Re: [PATCH 0/1] sched: Restore PREEMPT_NONE as default
From: Peter Zijlstra
Date: Tue Apr 07 2026 - 04:49:29 EST
On Sat, Apr 04, 2026 at 01:42:22PM -0400, Andres Freund wrote:
> Hi,
>
> On 2026-04-03 23:32:07 +0200, Peter Zijlstra wrote:
> > On Fri, Apr 03, 2026 at 07:19:36PM +0000, Salvatore Dipietro wrote:
> > > We are reporting a throughput and latency regression on PostgreSQL
> > > pgbench (simple-update) on arm64 caused by commit 7dadeaa6e851
> > > ("sched: Further restrict the preemption modes") introduced in
> > > v7.0-rc1.
> > >
> > > The regression manifests as a 0.51x throughput drop on a pgbench
> > > simple-update workload with 1024 clients on a 96-vCPU
> > > (AWS EC2 m8g.24xlarge) Graviton4 arm64 system. Perf profiling
> > > shows 55% of CPU time is consumed spinning in PostgreSQL's
> > > userspace spinlock (s_lock()) under PREEMPT_LAZY:
> > >
> > > |- 56.03% - StartReadBuffer
> > > |- 55.93% - GetVictimBuffer
> > > |- 55.93% - StrategyGetBuffer
> > > |- 55.60% - s_lock <<<< 55% of time
> > > | |- 0.39% - el0t_64_irq
> > > | |- 0.10% - perform_spin_delay
> > > |- 0.08% - LockBufHdr
> > > |- 0.07% - hash_search_with_hash_value
> > > |- 0.40% - WaitReadBuffers
> >
> > The fix here is to make PostgreSQL make use of rseq slice extension:
> >
> > https://lkml.kernel.org/r/20251215155615.870031952@xxxxxxxxxxxxx
> >
> > That should limit the exposure to lock holder preemption (unless
> > PostgreSQL is doing seriously egregious things).
>
> Maybe we should, but requiring the use of a new low level facility that was
> introduced in the 7.0 kernel, to address a regression that exists only in
> 7.0+, seems not great.
>
> It's not like it's a completely trivial thing to add support for either, so I
> doubt it'll be the right thing to backpatch it into already released major
> versions of postgres.
Just to clarify my response: all I really saw was 'userspace spinlock'
and we just did the rseq slice ext stuff (with Oracle) for exactly this
type of thing.
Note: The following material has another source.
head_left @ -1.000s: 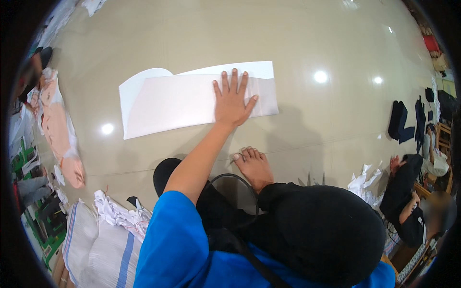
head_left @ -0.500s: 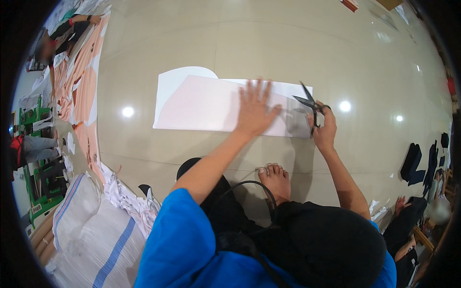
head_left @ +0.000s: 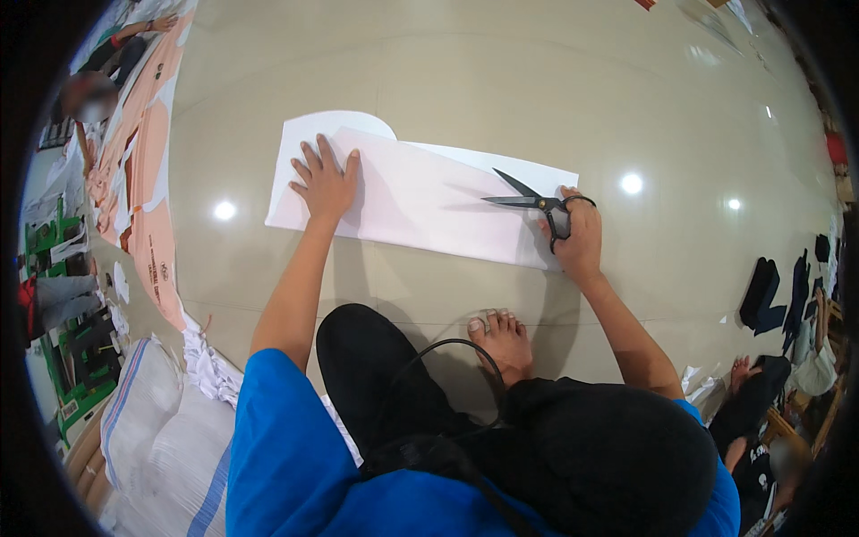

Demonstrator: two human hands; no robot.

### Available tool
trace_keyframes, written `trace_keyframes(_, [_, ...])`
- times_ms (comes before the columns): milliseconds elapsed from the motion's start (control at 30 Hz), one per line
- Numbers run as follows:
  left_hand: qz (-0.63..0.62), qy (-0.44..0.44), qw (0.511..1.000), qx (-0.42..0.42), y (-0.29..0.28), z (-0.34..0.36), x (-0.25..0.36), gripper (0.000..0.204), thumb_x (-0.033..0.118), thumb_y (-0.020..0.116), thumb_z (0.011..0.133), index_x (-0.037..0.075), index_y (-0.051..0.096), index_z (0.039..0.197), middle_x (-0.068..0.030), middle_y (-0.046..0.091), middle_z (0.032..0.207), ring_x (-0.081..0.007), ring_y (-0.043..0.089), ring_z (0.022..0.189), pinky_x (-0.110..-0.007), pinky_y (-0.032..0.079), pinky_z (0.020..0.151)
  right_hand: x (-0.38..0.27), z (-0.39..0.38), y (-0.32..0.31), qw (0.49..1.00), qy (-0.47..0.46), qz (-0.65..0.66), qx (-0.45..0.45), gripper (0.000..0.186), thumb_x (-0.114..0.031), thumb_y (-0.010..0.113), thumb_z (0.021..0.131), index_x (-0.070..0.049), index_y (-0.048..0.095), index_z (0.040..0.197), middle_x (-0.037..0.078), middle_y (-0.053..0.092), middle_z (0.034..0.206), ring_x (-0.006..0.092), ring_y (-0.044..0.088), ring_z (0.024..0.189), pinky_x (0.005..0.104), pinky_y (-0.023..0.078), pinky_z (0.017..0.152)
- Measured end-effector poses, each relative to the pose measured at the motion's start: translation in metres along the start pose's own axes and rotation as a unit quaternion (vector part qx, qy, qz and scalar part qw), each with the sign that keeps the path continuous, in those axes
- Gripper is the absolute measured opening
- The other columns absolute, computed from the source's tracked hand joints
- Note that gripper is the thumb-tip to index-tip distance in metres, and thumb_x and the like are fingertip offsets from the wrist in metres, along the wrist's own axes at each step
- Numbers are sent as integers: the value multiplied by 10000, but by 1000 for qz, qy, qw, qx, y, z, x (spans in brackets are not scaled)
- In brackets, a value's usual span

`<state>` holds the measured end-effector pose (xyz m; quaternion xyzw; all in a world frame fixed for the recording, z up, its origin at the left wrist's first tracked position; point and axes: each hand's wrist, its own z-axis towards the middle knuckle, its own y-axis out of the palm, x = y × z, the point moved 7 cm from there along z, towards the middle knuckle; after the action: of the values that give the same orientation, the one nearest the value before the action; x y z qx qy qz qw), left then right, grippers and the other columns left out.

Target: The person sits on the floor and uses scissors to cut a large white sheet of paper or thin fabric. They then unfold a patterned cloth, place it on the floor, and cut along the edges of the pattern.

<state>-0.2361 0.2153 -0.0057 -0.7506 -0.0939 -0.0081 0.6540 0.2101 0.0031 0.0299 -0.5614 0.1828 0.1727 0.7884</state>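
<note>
A pale pink sheet [head_left: 420, 201], fabric or paper, lies flat on the floor in front of me. Beneath it a white piece [head_left: 344, 122] shows along the far edge, with a rounded corner at the left. My left hand [head_left: 327, 186] rests on the left part of the pink sheet with its fingers spread. In my right hand [head_left: 580, 237] is a pair of black scissors [head_left: 542, 204], held by the handles over the sheet's right end. The blades are apart and point left.
Peach and white printed cloth [head_left: 148, 215] stretches along the left, with a person beside it. White woven sacks [head_left: 179, 456] with blue stripes stand at the lower left. Dark cloth pieces [head_left: 765, 295] lie at the right, near another seated person. My bare foot [head_left: 503, 345] is just below the sheet.
My left hand has slid left across the sheet, from its middle to its left part. The scissors have swung to point left, and the sheet has turned slightly.
</note>
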Motion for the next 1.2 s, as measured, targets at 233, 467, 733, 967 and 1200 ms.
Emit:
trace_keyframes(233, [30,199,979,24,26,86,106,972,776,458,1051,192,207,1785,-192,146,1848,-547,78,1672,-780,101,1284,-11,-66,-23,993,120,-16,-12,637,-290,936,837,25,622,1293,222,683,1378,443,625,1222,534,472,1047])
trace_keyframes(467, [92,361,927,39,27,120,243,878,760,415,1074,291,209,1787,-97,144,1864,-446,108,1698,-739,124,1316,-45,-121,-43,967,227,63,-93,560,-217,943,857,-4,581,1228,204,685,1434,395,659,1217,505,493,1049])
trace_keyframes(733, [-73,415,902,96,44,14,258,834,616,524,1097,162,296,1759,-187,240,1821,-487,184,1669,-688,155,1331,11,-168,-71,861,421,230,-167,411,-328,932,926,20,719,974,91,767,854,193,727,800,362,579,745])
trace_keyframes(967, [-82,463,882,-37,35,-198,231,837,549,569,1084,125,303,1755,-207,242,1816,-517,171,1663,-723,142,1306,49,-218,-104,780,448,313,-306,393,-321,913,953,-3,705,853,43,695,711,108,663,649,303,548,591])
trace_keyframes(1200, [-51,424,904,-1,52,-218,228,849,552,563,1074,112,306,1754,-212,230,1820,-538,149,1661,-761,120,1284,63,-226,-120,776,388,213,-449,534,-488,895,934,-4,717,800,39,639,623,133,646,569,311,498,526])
And even NONE is susceptible to scheduling the lock
holder.
It was also the last email I did on Good Friday and thinking hard really
wasn't high on the list of things :-)
Anyway, IF we revert -- and I think you've already made a fine case for
not doing that -- it will be a very temporary thing, NONE will go away.
As to kernel version thing; why should people upgrade to the very latest
kernel release and not also be expected to upgrade PostgreSQL to the
very latest?
If they want to use old PostgreSQL, they can use old kernel too, right?
Both have stable releases that should keep them afloat for a while.
Again, not saying we can't do better, but also sometimes you have to
break eggs to make cake :-)